_EXERCISE DESCRIPTION_
Which lines below hold the word "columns"? Report each one.

Start of MATERIALS PROVIDED

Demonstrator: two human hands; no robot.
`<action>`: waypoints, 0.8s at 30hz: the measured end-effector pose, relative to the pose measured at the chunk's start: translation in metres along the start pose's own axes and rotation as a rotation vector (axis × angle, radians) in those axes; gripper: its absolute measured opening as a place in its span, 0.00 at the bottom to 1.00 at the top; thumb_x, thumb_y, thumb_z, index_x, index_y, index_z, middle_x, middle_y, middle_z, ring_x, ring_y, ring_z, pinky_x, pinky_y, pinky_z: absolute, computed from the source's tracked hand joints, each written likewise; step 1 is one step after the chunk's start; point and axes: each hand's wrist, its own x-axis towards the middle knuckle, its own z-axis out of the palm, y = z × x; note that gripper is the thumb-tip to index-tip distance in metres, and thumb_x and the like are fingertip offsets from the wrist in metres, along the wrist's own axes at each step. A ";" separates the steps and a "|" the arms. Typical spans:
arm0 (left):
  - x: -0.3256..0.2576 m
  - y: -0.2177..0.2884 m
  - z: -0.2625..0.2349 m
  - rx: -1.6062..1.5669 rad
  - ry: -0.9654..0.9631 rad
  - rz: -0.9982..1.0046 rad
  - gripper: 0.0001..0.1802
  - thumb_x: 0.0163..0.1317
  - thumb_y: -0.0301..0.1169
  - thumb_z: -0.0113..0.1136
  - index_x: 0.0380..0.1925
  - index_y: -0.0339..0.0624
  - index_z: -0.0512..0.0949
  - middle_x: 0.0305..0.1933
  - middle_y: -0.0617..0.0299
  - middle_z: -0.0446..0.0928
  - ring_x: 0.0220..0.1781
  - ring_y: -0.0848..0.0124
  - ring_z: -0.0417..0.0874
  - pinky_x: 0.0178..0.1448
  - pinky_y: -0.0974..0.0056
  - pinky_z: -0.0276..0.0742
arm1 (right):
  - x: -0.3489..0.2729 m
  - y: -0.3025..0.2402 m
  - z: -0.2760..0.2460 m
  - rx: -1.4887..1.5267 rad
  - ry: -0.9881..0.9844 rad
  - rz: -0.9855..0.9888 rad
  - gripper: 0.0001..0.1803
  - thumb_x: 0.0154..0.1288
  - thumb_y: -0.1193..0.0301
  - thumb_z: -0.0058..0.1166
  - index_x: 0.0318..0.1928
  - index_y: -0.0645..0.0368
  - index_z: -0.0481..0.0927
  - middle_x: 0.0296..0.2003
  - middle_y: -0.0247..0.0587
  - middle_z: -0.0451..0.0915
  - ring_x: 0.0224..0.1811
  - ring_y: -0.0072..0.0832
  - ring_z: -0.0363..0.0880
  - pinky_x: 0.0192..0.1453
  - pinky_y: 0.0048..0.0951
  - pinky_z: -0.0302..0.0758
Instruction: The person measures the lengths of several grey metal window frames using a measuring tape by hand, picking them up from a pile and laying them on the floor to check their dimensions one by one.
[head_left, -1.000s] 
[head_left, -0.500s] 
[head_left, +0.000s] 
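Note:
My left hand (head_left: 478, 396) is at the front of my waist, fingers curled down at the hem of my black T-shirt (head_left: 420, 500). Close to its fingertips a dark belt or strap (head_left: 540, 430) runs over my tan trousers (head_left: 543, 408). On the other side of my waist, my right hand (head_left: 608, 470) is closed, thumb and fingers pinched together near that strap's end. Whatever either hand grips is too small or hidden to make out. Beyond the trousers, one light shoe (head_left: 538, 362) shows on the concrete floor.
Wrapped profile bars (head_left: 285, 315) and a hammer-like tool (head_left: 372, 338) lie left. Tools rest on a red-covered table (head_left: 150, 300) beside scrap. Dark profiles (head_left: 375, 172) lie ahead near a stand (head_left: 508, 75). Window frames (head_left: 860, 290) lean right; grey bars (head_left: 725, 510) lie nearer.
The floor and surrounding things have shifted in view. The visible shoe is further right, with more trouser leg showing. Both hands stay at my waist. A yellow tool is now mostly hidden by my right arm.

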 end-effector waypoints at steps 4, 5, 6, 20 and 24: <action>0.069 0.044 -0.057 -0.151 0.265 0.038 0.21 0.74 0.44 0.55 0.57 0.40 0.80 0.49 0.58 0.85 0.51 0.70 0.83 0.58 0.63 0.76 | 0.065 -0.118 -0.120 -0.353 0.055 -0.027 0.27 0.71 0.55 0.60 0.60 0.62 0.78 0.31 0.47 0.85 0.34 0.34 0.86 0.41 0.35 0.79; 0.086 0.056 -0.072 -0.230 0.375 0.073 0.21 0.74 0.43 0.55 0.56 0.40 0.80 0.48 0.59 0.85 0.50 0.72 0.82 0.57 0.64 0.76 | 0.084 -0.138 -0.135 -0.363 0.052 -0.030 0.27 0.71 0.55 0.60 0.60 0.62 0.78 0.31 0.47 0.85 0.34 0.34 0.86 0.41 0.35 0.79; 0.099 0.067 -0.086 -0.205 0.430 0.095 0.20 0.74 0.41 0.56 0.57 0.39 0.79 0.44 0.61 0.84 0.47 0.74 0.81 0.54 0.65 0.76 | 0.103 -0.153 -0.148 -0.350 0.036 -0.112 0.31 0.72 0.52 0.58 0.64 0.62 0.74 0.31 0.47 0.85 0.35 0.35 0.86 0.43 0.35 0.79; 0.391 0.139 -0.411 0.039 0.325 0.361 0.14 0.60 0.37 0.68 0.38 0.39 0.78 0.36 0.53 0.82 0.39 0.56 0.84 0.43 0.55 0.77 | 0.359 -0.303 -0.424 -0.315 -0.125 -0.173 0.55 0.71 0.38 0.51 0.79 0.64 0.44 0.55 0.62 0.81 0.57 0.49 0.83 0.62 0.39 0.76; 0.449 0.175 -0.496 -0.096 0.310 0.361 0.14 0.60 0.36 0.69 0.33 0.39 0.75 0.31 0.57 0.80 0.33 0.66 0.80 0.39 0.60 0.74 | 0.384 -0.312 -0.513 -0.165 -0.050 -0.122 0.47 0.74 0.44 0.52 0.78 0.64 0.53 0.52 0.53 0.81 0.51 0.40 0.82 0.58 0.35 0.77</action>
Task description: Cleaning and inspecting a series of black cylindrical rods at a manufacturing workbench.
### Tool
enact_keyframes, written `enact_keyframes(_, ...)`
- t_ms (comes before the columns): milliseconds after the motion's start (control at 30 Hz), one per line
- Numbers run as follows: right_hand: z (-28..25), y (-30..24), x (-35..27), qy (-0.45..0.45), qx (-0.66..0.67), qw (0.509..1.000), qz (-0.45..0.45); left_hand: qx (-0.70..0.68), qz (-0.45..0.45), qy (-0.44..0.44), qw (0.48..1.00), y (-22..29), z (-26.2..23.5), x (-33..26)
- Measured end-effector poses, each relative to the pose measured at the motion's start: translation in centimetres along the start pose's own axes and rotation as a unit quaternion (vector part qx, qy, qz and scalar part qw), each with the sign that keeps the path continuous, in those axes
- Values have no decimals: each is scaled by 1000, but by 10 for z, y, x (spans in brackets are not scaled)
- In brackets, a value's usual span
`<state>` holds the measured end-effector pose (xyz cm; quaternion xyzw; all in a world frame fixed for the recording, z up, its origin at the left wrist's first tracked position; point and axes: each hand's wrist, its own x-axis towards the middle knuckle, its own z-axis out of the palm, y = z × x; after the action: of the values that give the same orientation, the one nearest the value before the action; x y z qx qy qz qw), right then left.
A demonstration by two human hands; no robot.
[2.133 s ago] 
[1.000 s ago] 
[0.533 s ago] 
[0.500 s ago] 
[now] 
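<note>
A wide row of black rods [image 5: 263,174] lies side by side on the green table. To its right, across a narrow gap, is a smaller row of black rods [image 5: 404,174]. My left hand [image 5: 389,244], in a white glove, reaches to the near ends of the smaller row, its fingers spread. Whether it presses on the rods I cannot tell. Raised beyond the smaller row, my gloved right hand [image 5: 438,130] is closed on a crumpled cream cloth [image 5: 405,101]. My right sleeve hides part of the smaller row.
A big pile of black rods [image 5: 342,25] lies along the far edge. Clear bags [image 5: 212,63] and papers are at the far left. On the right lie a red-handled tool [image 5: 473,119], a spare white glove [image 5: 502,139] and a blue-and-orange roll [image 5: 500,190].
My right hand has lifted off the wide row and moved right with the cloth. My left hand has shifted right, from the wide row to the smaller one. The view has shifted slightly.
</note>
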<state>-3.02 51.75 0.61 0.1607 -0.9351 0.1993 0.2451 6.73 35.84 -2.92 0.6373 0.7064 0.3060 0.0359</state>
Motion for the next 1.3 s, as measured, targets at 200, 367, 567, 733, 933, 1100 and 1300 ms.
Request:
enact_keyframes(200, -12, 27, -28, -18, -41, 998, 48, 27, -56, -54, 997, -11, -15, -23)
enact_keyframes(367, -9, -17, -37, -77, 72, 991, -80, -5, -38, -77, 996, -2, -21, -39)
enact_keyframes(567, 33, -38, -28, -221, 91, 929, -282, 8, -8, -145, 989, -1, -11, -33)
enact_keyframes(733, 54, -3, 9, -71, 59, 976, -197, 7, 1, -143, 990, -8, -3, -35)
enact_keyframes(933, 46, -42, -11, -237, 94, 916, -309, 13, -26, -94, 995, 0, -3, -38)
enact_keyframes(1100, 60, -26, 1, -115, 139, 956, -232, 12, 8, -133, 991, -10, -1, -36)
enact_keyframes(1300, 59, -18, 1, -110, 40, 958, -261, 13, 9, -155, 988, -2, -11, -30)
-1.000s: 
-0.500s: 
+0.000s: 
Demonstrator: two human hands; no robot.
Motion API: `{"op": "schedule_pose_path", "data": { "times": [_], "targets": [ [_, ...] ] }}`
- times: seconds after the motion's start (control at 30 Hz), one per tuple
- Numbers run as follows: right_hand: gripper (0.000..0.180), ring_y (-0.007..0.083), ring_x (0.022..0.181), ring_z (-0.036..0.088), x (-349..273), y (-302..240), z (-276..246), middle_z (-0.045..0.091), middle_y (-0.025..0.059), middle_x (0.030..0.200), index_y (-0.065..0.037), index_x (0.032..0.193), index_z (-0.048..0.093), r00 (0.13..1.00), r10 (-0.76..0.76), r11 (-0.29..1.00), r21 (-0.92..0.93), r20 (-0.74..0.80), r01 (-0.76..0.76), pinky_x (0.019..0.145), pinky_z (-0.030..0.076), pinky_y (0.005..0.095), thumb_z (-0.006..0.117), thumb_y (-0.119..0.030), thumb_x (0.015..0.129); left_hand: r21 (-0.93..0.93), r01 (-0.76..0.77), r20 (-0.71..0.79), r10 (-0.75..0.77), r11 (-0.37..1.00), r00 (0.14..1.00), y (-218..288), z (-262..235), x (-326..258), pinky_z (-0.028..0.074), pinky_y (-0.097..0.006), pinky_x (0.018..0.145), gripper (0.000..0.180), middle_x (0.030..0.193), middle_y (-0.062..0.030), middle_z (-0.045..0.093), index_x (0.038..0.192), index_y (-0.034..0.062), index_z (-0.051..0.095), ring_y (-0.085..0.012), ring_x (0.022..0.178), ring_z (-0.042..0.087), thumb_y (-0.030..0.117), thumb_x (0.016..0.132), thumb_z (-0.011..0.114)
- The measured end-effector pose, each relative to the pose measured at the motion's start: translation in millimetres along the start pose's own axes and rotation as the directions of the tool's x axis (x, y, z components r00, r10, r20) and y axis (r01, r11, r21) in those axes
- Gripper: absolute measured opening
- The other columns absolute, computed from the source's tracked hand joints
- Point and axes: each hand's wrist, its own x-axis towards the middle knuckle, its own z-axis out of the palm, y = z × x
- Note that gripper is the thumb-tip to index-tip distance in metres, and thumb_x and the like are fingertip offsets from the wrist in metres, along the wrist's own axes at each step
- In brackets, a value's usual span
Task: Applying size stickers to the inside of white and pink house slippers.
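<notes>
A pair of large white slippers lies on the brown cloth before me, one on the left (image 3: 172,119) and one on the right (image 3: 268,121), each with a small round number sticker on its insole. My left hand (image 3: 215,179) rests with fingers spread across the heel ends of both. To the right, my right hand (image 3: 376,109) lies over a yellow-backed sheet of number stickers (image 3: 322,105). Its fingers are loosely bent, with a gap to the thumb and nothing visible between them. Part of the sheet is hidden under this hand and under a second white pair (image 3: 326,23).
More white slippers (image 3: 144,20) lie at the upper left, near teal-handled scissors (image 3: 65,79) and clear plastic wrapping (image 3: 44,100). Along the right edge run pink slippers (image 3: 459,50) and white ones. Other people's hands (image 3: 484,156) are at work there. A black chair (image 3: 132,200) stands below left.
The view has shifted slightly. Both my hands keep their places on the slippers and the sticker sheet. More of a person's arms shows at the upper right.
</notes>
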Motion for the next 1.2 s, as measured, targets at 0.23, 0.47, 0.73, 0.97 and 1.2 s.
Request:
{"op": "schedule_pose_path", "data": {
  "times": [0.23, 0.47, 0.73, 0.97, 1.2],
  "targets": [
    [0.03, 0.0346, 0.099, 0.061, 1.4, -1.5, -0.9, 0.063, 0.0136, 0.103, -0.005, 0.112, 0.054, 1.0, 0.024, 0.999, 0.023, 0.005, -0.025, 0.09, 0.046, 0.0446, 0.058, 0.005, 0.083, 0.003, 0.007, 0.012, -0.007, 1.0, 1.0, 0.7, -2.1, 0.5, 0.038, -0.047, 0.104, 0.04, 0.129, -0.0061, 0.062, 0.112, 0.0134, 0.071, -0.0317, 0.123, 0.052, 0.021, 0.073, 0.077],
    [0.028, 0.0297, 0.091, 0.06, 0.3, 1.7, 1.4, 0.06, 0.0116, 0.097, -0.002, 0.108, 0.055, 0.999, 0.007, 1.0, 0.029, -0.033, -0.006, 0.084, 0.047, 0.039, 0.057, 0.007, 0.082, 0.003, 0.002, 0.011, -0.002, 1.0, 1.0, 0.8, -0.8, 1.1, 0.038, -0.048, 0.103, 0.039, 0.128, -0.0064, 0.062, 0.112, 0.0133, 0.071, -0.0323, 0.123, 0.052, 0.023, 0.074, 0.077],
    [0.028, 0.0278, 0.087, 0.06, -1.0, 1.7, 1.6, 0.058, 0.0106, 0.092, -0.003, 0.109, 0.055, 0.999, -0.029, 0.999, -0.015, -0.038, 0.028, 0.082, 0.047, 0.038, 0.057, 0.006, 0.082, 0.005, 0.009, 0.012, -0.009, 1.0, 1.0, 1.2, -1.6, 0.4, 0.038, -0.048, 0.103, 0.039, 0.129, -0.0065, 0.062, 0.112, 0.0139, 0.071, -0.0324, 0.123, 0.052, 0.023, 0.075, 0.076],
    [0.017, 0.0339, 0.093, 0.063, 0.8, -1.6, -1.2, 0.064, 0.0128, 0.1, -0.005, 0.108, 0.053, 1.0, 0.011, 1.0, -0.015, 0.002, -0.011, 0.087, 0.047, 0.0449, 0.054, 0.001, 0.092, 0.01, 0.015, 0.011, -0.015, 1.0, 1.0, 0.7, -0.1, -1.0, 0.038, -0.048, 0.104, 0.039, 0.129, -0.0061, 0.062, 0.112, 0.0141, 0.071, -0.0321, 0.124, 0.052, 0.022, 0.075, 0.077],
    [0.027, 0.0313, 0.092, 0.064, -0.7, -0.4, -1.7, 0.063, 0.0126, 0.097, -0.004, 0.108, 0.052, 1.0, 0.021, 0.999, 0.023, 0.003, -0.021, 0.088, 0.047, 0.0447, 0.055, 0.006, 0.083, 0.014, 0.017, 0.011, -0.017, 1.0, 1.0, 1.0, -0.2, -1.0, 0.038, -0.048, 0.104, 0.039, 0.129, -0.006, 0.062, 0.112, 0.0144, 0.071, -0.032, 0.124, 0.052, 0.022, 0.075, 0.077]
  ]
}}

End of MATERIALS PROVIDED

_RESPONSE BELOW_
- t_ms (comes before the columns): milliseconds after the motion's start (control at 30 Hz), one per line
- The other columns absolute, computed from the source's tracked hand joints

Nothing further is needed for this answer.